### Your goal
Report every line below that carries the word "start".

### Supplied material

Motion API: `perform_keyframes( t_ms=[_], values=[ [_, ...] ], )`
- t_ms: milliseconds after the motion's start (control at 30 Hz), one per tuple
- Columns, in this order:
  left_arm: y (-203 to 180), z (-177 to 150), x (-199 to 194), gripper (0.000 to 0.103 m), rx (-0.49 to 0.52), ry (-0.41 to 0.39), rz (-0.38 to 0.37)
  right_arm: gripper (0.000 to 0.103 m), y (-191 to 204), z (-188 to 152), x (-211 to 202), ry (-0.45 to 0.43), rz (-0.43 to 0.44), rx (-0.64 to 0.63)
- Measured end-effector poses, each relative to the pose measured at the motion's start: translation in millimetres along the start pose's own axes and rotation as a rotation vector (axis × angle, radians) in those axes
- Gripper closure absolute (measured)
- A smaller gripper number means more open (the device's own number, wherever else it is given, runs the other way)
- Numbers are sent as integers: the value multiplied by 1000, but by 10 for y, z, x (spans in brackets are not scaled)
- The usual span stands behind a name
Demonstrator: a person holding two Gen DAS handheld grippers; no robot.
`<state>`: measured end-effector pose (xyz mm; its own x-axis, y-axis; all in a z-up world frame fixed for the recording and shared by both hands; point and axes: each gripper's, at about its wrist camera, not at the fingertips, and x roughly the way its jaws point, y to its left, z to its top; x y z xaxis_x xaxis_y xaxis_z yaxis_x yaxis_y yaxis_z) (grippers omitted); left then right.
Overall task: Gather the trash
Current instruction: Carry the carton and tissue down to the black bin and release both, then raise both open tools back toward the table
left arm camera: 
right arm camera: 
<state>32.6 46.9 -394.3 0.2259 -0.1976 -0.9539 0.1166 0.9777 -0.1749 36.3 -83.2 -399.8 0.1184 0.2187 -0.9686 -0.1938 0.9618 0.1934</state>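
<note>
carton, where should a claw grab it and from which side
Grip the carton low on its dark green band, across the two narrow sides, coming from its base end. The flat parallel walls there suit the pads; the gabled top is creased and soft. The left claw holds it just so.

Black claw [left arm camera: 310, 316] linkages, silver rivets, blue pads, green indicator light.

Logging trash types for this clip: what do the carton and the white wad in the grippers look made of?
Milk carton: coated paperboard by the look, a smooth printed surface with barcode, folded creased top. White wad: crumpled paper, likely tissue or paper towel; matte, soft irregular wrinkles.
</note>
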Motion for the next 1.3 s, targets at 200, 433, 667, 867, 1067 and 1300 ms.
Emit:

### Response
- t_ms: milliseconds after the motion's start (control at 30 Hz), one per tuple
- Measured end-effector poses, each relative to the pose measured at the motion's start: translation in millimetres along the start pose's own axes and rotation as a rotation vector (axis × angle, radians) in those axes

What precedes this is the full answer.